**Assignment:**
Gather all lines in the records below that include the word "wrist".

═════ Given records

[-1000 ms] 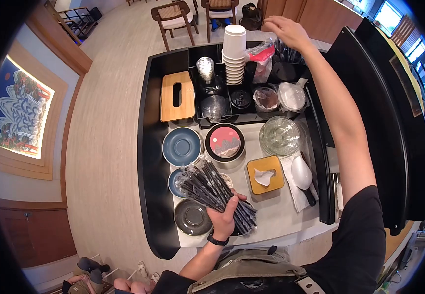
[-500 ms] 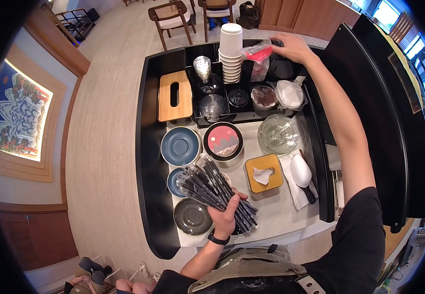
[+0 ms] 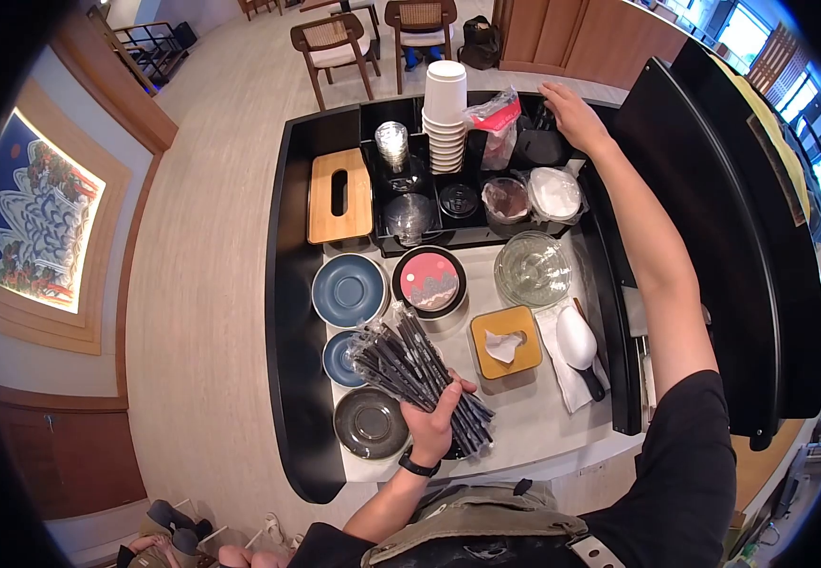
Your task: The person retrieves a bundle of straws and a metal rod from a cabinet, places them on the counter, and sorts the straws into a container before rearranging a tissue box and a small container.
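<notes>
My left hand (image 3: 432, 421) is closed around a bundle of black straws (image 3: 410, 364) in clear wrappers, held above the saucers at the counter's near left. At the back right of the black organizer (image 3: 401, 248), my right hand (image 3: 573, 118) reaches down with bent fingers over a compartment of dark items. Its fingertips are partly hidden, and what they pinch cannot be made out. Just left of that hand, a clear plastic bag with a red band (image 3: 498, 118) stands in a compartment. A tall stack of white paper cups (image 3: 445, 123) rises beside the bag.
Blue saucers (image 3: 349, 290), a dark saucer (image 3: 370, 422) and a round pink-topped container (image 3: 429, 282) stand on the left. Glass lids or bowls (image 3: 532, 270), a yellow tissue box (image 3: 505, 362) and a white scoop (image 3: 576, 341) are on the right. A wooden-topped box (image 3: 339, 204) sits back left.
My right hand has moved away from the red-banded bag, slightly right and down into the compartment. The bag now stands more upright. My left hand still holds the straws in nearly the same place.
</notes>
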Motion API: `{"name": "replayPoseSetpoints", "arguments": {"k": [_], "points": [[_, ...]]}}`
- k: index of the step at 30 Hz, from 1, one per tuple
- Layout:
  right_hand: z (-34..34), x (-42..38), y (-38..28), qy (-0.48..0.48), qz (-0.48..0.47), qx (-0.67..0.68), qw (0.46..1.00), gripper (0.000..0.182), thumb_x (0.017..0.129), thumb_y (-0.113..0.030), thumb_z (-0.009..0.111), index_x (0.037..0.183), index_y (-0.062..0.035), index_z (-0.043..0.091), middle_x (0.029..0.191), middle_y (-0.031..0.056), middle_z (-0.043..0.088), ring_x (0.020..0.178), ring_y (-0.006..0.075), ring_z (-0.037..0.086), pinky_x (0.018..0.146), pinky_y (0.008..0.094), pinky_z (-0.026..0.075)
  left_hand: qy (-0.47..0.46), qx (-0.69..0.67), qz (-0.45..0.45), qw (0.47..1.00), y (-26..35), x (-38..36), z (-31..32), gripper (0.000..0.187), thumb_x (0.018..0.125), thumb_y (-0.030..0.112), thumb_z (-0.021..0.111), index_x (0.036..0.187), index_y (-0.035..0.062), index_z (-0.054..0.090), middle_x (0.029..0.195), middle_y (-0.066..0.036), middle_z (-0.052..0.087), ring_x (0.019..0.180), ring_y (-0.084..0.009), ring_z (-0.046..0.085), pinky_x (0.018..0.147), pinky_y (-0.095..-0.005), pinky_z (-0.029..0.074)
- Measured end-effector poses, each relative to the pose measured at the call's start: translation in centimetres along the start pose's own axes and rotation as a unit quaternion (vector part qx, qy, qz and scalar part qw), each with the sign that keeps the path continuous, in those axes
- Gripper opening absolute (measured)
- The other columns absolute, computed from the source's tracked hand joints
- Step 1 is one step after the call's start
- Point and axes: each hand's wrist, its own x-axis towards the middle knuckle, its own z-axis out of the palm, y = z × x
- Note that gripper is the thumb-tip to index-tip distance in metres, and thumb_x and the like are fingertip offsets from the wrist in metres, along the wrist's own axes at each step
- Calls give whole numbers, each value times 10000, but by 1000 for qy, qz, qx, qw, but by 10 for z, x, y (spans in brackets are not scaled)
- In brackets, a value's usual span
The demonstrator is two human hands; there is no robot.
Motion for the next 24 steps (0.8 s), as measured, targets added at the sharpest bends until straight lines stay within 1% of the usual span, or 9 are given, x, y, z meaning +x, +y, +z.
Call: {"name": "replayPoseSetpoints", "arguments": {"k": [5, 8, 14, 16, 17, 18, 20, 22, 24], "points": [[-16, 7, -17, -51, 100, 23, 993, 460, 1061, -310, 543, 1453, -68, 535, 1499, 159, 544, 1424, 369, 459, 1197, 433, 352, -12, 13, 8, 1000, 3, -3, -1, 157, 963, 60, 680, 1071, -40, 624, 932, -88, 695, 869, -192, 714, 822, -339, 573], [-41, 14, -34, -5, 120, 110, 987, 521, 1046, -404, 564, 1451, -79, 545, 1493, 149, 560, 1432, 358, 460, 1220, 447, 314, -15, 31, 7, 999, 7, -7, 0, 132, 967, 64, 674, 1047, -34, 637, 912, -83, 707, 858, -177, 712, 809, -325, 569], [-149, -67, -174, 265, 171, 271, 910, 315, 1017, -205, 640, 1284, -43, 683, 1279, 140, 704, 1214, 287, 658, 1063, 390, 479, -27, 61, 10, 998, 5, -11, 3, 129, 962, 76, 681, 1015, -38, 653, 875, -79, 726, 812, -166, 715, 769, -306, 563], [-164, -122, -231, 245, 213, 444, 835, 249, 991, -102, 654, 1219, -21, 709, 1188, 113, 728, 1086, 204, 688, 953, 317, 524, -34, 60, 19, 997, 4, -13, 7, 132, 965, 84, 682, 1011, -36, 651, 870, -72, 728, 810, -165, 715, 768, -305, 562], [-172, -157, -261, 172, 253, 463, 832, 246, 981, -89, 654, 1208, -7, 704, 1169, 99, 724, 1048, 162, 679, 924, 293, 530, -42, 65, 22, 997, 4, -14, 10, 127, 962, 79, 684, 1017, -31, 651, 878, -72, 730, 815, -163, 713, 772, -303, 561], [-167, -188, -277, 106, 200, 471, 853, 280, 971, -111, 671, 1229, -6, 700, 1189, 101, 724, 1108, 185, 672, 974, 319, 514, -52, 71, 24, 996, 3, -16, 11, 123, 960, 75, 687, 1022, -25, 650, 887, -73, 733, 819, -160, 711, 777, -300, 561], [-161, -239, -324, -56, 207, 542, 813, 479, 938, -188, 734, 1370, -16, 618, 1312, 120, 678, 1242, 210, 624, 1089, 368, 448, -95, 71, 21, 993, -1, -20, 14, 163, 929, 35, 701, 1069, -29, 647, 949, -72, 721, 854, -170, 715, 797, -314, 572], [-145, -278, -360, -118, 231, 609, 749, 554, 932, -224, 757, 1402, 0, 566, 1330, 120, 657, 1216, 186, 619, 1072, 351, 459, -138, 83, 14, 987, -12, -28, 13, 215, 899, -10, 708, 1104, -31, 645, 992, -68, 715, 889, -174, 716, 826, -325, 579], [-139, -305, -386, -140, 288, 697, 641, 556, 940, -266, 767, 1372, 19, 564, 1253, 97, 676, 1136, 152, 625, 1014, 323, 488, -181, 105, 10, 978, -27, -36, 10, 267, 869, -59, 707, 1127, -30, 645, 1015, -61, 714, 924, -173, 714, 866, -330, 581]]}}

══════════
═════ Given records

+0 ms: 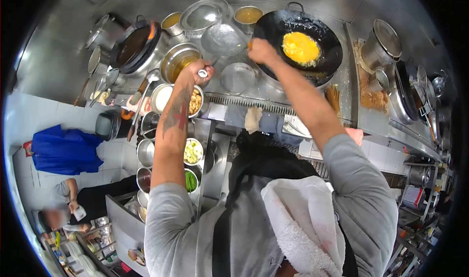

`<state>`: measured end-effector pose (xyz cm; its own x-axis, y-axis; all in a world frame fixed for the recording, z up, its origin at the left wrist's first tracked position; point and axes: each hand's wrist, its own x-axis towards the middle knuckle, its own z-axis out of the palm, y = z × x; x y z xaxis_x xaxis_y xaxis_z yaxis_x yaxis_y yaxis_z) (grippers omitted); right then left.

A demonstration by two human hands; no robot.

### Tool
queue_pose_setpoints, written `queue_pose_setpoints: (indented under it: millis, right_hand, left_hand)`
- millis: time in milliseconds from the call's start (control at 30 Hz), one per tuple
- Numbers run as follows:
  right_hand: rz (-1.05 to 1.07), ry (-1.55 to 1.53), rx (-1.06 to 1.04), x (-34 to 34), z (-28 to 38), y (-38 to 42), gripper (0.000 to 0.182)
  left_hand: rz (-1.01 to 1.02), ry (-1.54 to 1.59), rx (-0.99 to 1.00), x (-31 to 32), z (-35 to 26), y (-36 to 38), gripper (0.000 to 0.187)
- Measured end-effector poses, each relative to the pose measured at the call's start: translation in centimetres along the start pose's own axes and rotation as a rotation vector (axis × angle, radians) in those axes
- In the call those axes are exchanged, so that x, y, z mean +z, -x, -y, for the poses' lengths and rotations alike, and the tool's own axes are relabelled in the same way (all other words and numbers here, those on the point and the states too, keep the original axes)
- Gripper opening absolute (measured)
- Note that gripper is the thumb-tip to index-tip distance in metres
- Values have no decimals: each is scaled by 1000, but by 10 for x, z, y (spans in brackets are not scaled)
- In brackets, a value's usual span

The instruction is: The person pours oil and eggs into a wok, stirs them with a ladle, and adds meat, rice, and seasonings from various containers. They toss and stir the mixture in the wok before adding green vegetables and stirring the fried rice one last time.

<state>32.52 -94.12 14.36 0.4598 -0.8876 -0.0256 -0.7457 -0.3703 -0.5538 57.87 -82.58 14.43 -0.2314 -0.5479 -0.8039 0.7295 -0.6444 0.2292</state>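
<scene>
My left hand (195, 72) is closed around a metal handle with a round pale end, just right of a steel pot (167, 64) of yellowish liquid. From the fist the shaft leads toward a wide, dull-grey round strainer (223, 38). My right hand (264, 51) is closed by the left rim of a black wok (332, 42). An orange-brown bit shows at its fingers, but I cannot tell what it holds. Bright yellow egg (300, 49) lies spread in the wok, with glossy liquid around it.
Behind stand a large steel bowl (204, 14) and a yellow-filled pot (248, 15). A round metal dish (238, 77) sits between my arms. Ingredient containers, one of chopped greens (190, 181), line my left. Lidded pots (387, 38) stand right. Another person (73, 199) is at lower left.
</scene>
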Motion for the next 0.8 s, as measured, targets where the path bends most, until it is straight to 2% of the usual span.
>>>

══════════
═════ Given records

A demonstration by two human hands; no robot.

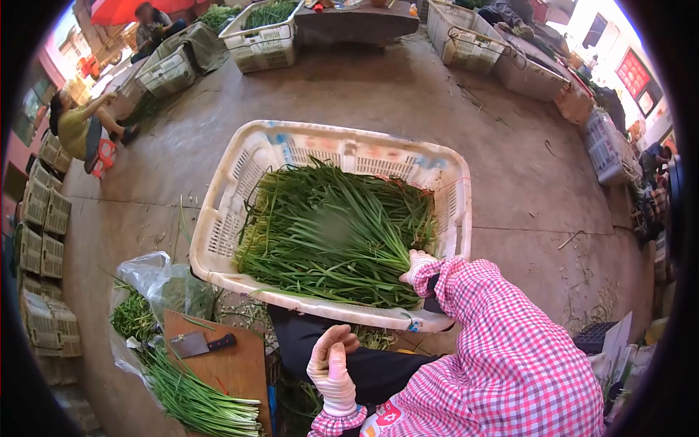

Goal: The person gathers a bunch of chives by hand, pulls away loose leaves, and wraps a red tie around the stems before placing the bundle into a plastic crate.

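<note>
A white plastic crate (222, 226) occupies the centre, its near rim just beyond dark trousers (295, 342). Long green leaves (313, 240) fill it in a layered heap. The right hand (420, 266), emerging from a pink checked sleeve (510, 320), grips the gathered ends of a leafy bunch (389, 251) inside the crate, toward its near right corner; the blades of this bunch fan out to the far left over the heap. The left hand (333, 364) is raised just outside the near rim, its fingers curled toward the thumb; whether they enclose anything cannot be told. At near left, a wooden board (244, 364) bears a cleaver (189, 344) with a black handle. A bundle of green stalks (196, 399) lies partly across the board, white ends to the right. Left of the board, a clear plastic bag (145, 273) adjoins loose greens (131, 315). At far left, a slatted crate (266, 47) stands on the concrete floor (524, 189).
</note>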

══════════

**Exercise answer:**
- Point and axes: each hand's wrist, its own x-axis towards the middle knuckle, its own z-axis out of the palm, y = z × x
- Note that gripper is the thumb-tip to index-tip distance in metres, and thumb_x and the like are fingertip offsets from the wrist in metres, along the wrist's own axes at each step
`<state>`: measured end-effector pose (xyz cm; its own x-axis, y-axis; all in a world frame fixed for the recording, z up, its origin at the left wrist's first tracked position; point and axes: each hand's wrist, its own x-axis towards the middle knuckle, its own z-axis out of the palm, y = z × x; x y z xaxis_x xaxis_y xaxis_z yaxis_x yaxis_y yaxis_z) (grippers omitted); right then left.

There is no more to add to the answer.